- Associated Press - Friday, March 7, 2014

WINFIELD, W.Va. (AP) - U.S. Rep. Shelley Moore Capito is pushing to get a long-debated widening project finished on U.S. Route 35 in Mason and Putnam counties as the search continues for ways to pay for it.

The West Virginia Republican took a tour Friday of a 14.6-mile section of the highway that’s been stuck on two lanes for decades.

The four-lane highway starts at Interstate 64 in Putnam County and is a major truck and bus route connecting to southern Ohio and other points in the Midwest. Other sections of the highway already have been rerouted and widened.

Capito rode aboard a Conway Freight truck along the two-lane road where semis heading in opposite directions at 55 mph have little clearance between them when they pass.

“It’s just got a lot of traffic on it,” Capito said.

Conway driver trainer Joe Stanley used to drive U.S. 35 every day for 10 years from his company’s Belle office to Richmond, Ind., amassing 2,550 miles per week. He showed Capito curvy sections of the road and areas where there’s no shoulder to veer onto in case the truck breaks down.

“It’s a real safety issue,” Stanley said. “We’ve got all this great technology on these trucks, and then we take them and stick them on a road that should have been redone 30 years ago.”

The state Division of Highways began seeking alternative funding for the $187 million project last year following backlash against plans for tolls on the road.

President Obama’s proposed budget contains a four-year, $302 billion plan to boost spending on highways, rail projects and mass transit.
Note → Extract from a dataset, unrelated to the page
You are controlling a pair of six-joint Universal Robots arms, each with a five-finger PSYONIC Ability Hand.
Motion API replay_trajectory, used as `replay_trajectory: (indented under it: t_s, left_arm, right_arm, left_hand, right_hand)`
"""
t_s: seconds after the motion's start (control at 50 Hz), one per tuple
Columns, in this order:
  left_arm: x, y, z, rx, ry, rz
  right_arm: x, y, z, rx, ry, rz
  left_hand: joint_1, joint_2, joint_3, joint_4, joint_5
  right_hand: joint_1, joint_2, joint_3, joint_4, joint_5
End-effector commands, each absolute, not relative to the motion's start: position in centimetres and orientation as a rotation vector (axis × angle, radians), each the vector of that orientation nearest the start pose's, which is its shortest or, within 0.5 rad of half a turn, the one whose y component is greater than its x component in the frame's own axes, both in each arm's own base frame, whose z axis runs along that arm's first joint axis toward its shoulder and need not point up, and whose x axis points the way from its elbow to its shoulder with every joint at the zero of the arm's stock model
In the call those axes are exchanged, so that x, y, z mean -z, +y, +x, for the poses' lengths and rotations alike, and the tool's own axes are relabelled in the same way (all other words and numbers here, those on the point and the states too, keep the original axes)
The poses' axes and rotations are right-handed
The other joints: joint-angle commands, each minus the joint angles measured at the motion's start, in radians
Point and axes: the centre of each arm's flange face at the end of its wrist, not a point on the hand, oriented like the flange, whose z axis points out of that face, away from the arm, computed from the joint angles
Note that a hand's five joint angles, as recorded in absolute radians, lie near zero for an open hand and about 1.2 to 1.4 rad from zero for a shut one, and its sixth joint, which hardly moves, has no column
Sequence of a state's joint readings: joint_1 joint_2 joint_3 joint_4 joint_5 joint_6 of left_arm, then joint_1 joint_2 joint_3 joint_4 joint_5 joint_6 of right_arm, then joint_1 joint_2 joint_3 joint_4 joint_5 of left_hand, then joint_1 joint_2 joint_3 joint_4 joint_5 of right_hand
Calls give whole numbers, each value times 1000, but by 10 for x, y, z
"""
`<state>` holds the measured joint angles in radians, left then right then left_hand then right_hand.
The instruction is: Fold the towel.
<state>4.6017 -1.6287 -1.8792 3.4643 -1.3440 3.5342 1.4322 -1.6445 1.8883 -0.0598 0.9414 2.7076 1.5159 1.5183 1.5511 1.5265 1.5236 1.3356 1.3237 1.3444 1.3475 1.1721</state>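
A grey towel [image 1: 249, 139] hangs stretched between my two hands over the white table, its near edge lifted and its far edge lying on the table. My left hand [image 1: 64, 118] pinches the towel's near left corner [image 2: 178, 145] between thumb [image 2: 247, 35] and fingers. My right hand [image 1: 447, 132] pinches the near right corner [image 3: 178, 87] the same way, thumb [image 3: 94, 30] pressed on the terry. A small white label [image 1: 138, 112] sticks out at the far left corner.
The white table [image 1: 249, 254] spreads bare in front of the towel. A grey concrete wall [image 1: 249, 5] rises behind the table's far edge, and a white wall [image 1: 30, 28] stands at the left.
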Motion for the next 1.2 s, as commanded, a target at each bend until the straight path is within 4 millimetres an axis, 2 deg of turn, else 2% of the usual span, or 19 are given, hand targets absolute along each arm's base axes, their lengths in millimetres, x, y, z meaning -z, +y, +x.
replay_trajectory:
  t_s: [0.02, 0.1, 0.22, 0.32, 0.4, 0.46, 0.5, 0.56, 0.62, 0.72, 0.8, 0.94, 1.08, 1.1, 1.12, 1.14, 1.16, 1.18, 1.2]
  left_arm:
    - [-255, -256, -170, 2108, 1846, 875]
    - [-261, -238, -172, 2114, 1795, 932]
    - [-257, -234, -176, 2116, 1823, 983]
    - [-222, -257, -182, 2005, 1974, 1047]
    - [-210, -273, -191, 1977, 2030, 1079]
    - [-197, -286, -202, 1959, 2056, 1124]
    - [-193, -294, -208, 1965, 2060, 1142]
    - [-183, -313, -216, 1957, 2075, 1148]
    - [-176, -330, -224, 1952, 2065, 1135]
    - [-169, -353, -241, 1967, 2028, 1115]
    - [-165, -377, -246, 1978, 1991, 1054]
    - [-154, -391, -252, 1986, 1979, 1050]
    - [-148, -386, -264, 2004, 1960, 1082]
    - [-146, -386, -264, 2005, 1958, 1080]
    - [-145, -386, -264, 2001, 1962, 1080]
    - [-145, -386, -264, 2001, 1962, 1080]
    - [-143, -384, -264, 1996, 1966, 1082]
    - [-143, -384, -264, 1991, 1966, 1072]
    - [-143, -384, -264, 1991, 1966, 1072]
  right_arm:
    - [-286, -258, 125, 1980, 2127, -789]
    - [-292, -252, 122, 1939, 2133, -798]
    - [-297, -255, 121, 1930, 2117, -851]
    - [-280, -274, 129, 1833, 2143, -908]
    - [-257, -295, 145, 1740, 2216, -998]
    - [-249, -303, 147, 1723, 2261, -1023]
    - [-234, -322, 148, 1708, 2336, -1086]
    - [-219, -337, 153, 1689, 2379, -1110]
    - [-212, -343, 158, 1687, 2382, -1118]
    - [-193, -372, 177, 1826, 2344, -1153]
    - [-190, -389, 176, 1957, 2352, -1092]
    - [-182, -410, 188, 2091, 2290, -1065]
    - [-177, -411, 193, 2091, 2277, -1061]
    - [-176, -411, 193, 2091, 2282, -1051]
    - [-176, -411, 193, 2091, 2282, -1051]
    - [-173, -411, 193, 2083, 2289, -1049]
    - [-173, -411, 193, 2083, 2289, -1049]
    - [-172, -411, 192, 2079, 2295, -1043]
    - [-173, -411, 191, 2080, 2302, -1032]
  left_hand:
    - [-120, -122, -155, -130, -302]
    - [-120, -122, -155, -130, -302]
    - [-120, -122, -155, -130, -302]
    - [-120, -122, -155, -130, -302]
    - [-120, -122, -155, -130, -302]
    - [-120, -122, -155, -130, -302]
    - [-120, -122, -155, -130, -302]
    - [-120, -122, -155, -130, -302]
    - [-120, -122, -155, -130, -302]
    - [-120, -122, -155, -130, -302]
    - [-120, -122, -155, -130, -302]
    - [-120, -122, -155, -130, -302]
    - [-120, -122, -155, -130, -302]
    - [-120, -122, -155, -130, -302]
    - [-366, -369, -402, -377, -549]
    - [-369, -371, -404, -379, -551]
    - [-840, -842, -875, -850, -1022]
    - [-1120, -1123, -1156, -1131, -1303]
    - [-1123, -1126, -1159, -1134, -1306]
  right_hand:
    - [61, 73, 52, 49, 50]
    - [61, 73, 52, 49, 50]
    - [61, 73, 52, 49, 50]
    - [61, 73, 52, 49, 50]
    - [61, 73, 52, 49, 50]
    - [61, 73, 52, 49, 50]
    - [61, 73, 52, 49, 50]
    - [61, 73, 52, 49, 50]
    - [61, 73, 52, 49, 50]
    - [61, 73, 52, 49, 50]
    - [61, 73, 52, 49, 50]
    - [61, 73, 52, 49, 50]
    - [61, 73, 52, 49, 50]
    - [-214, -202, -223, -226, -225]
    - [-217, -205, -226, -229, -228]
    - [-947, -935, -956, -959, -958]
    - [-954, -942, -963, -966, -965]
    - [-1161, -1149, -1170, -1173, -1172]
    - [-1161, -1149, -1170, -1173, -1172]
Both the Obama administration and House Republicans propose using one-time revenue from a tax on the overseas profits of U.S. companies to finance a renewal of surface transportation programs after they expire at the end of September. That funding method depends on a broader overhaul of the corporate tax code.

“We’ve got to pass a highway bill, and we know in an election year it gets more difficult as time goes on,” Capito said. “So now’s the time to be talking about it.”

Capito and West Virginia Democrat Nick Rahall are members of the House Transportation and Infrastructure Committee. In May, Capito is seeking the Republican nomination for the U.S. Senate seat being vacated by the retiring Jay Rockefeller.

If federal funding for the U.S. 35 widening doesn’t happen, the state DOH has been looking at a possible public-private partnership. A bill approved by the Legislature last year allows private entities or contractors to front all of the money necessary to finish a project. The DOH would pay them back over a set period of time.

“It’s certainly an important project to us and one that we want to see to fruition,” DOH spokesman Brent Walker said.